Networks Lecture 14

NAT

IPv4 uses 32 bit addresses: 2^32 possible addresses (actually less because .0 and .255 addresses in each subnet are reserved). There are 6+ billion people on earth, so we don't even have enough IPv4 addresses to have 1 IP address per person. We are also approaching a point where any device with a CPU is network-capable. So, we need more addresses.

NAT = Network Address Translation is a way to allow a single "public" IP address to be used by multiple hosts in a "private" network. TCP/IP reserves several address prefixes for private networks: examples include 10/8, 172.16/16, and 192.168.1/24. It is not legal to attach a network using a private prefix directly to the global internet: the private address prefixes may not appear in the forwarding table of any router in the global internet. However, it is perfectly fine to use a private address block for a network that is unconnected to the global internet. NAT takes this idea further by allowing a NAT router to forward packets between a private network and the public internet.

Example: a private LAN has hosts 10.0.0.6 and 10.0.0.7. It is connected to the global internet using a NAT router. The NAT router has address 10.0.0.1 assigned to its interface to the private network, and 128.8.128.25 assigned to its interface to the public internet. Each of the hosts in the private network has a TCP connection open to a public web server whose IP address is 64.233.187.99.

All datagrams bound for hosts inside the private network are addressed to the NAT router's IP address. The NAT router uses a translation table to decide which host inside the private network to forward received datagrams to. For example, the translation table for TCP connections might look like this:

Host        local   NAT      Remote          Remote
            port    port     address         port
---------------------------------------------------
10.0.0.6    44444   10111    64.233.187.99   80
10.0.0.7    55555   10112    64.233.187.99   80

From the perspective of the public web server, both TCP connections belong to the NAT router, with ports 10111 and 10112 respectively. When datagrams containing TCP segments bound for hosts A and B arrive at the NAT router, it consults the TCP translation table and rewrites the destination address and destination port to the values used by the hosts inside the private network. Datagrams originating from A and B as part of TCP connections result in source address and port being rewritten to the NAT router's address and the NAT port associated with the connection.

A similar translation table can be used to forward/rewrite other protocols, such as UDP.

NAT allows many hosts to share a single public IP address. However, it has some limitations.

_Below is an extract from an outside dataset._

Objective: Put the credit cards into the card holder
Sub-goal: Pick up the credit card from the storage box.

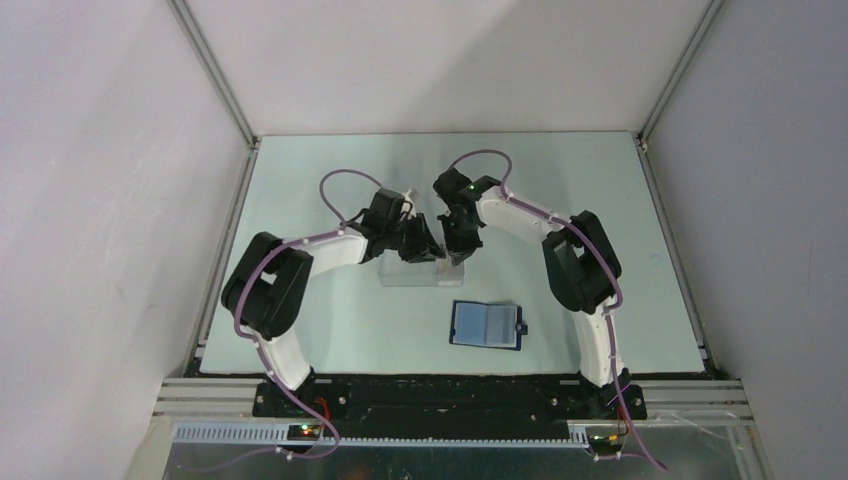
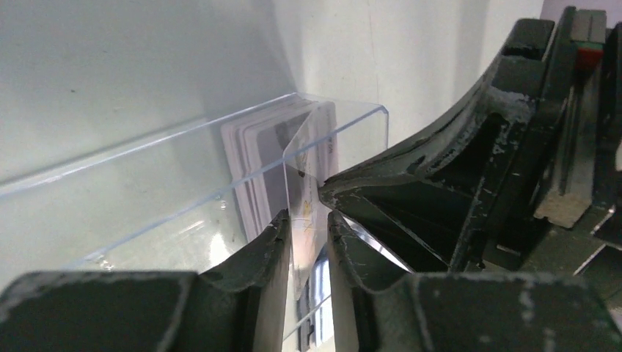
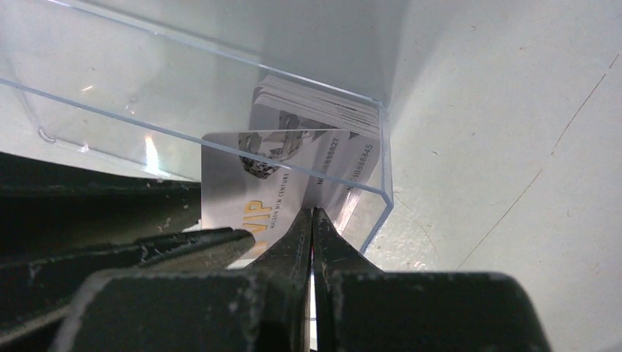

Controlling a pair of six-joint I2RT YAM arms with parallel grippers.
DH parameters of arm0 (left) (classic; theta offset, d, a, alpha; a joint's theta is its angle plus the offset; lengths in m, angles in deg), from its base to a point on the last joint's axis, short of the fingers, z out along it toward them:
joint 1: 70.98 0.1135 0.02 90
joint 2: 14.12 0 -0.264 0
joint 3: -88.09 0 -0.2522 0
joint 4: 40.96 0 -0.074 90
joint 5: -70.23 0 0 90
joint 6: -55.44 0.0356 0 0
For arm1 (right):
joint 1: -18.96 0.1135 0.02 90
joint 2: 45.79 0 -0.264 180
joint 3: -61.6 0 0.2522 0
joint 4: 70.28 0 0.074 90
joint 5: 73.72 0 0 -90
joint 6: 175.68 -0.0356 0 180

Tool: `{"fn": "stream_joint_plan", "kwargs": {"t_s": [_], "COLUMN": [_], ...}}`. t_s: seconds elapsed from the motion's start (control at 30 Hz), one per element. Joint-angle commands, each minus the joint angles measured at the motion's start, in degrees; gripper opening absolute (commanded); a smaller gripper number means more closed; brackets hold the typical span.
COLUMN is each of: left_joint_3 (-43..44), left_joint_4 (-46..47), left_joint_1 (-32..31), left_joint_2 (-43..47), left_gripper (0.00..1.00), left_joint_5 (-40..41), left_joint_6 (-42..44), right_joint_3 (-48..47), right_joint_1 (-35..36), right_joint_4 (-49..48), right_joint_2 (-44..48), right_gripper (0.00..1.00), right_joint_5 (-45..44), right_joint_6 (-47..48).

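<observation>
A clear plastic tray (image 1: 405, 275) lies at mid-table and holds a stack of pale credit cards (image 3: 323, 106) on edge at its right end (image 2: 253, 161). My right gripper (image 3: 313, 213) is shut on the edge of one credit card (image 3: 242, 183), printed "VIP", lifted out of the stack. My left gripper (image 2: 308, 216) straddles that same card (image 2: 304, 183), its jaws part-way in with a gap still showing. Both grippers meet over the tray's right end (image 1: 445, 252). The card holder (image 1: 487, 324) lies open, showing its lighter blue inside, nearer the bases.
The tray's thin clear walls (image 2: 147, 183) rise around the stack. The right arm's dark fingers (image 2: 411, 191) crowd close to my left jaws. Grey side walls enclose the pale green table (image 1: 330, 330).
</observation>
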Motion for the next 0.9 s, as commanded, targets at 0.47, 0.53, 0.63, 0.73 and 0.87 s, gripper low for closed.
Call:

  1. Only 2^16 local port numbers (TCP and UDP) are available for all hosts in the private network.
  2. Initiating a connection (or sending UDP datagrams) to a host in the private network requires special configuration: port forwarding: e.g.,
    "all TCP packets bound for port 80 go to host 10.0.0.6"
  3. Connections may go away without seeing the final FIN/ACK messages of TCP teardown.
  4. Difficult to know if a host inside the private network is listening on a UDP port

IPv6

+---------+---------------+--------------------------+
| Version | Traffic class |          Flow label      |
+---------+---------------+--------------------------+
|      payload len        | next hdr |  hop limit    |
+-------------------------+--------------------------+
|             source address (16 bytes)              |
+----------------------------------------------------+
|              dest address (16 bytes)               |
+----------------------------------------------------+
|                      data ....                     |
version
6 for IPv6.
traffic class
Like TOS in IPv4.
flow label
Can define a "flow" that should receive special treatment.
payload len
Header size is now fixed.
next header
The protocol of the message contained in the payload: e.g., TCP, UDP.
hop limit
Like TTL in IPv4.

Primary motivation for IPv6: more address space. IPv6 allows 2^128 addresses. As a comparison, 2^69 is an estimate of the number of atoms in the universe. So, IPv6 should provide a sufficiently large address space, even if it is used relatively sparsely (as would be the case using hierarchical addressing).

Differences vs. IPv4:

  1. No fragmentation at routers. Routers send back a "packet too large" message to senders via ICMP v6.
  2. No IP options.
  3. No header checksum.

These changes reduce the processing burden on routers.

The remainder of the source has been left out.